CNDB generates, organizes, and promotes programs and projects that contribute to the development of contemporary dance culture, facilitating the local scene’s participation in an international dialogue.
History and structure
CNDB was founded in 2004 following a large-scale process of raising the public’s awareness about the lack of any support for contemporary dance, a process that had been advanced for many years by independent dancers and choreographers. They received the support of civil society, the international artistic community, but also the press, through a series of actions and projects that finally convinced the authorities to respond to their needs and found a national dance center.
Between 2005 and 2011, the CNDB operated in the building of the National Theater in Bucharest, with a team of only 9 employees headed by Mihai Mihalcea. From 2013 to the present day, choreographer Vava Ștefănescu has been leading the institution, overseeing a team of 22 employees. Following a government decision in 2016, the CNDB began administering the Omnia Hall (Sala Omnia), a building situated in the center of Bucharest, designed in 1967 by architect Cezar Lăzărescu (1923-1986). The building is currently being refurbished and will become the CNDB’s central location in the near future, containing two auditoriums, rehearsal studios, an archive space / media library, and other facilities for the public.
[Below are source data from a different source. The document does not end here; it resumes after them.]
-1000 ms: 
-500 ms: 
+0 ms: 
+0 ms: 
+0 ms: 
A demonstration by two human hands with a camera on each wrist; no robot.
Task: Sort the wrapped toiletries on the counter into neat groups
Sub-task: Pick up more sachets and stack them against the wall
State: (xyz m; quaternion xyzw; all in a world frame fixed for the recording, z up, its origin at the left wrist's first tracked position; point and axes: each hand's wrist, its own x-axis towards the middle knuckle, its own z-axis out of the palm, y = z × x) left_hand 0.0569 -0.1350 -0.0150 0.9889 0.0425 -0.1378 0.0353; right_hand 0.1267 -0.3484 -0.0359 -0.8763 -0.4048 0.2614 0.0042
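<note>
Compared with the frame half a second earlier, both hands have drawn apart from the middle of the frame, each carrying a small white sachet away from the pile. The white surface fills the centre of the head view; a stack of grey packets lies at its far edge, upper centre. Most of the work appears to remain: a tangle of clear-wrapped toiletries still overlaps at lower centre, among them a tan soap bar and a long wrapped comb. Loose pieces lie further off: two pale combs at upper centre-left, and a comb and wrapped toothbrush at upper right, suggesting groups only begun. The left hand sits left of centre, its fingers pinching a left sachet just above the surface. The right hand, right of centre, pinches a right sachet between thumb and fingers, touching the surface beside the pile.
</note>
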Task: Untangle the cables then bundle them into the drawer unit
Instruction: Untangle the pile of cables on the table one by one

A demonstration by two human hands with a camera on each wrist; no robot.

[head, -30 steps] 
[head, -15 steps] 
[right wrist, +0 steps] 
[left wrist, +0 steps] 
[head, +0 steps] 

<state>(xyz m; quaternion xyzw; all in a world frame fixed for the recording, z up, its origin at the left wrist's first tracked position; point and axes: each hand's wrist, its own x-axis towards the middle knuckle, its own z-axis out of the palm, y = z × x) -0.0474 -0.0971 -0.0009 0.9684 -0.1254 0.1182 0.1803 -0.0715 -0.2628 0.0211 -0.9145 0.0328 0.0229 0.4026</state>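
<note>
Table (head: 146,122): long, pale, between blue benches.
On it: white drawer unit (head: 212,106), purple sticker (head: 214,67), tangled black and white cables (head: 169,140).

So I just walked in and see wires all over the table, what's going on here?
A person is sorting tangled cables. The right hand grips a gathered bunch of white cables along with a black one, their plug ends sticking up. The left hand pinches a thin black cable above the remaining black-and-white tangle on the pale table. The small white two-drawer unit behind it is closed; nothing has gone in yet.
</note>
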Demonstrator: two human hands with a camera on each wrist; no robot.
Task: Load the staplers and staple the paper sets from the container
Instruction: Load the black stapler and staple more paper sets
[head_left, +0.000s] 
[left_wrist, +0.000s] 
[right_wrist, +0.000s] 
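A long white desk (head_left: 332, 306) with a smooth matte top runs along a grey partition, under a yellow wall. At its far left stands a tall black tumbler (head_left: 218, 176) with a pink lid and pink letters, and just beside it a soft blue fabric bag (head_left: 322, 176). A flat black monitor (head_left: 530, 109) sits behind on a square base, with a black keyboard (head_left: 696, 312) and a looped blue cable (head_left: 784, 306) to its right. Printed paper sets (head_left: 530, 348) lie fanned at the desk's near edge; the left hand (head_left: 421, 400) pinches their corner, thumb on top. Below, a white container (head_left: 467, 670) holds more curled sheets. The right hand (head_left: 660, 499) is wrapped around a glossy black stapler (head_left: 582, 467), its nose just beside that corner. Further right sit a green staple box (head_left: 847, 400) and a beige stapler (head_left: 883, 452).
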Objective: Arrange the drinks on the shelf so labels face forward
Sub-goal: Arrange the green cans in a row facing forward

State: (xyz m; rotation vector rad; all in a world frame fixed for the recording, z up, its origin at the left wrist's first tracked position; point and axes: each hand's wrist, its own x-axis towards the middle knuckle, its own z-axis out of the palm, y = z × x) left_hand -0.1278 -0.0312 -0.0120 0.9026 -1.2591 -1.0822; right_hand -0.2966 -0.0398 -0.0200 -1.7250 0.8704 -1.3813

CNDB has three departments: Production and Broadcasting, Media Library and Archive, and Education and Training, which operate in collaboration with each other in order to forward the Center’s goal: developing dance culture in Romania. The CNDB’s activity therefore focuses on the following strategic directions:
- (co)producing, disseminating, and hosting contemporary dance or interdisciplinary productions on a national and international level;
- working on research, documentation, and archiving projects with an emphasis on the renewal of methods for preserving, (re)presenting, and circulating knowledge; the constant documentation of art projects, projects, and shows, building an archive that synchronizes with contemporary art-making;
- offering professionals and the general audience access to a resource center (the Media Library), a source of information and education in the field of contemporary dance history and theory, an open, active space that blurs the boundary between artists, curators, and theorists; the Media Library houses a collection of international video dance (international productions by choreographers, dancers, and dance companies active in the field of the contemporary performing arts and video art) but also books and periodicals (dance history and theory, critical thinking, performance studies/theory, feminist studies, artists’ books, catalogues, and journals);
- offering a program of art education and training aimed both at professionals and at the general public, through recurring projects such as the Performing School for Kids, the Academy for Dance and Performance (an intensive training program for young dancers and performers), and the Three-Day Laboratory;
- providing logistical support (space and equipment, free of charge) for professionals and non-profit structures creating projects in the field of contemporary dance or the performing arts (production and dissemination, research, but also professional training).
Since its founding, CNDB has asserted itself as a dynamic, innovative institution, active in international networks, connected to contemporary issues and tendencies, contributing, on a local level, to the creation of an environment that fosters dialogue, reflection, and debate.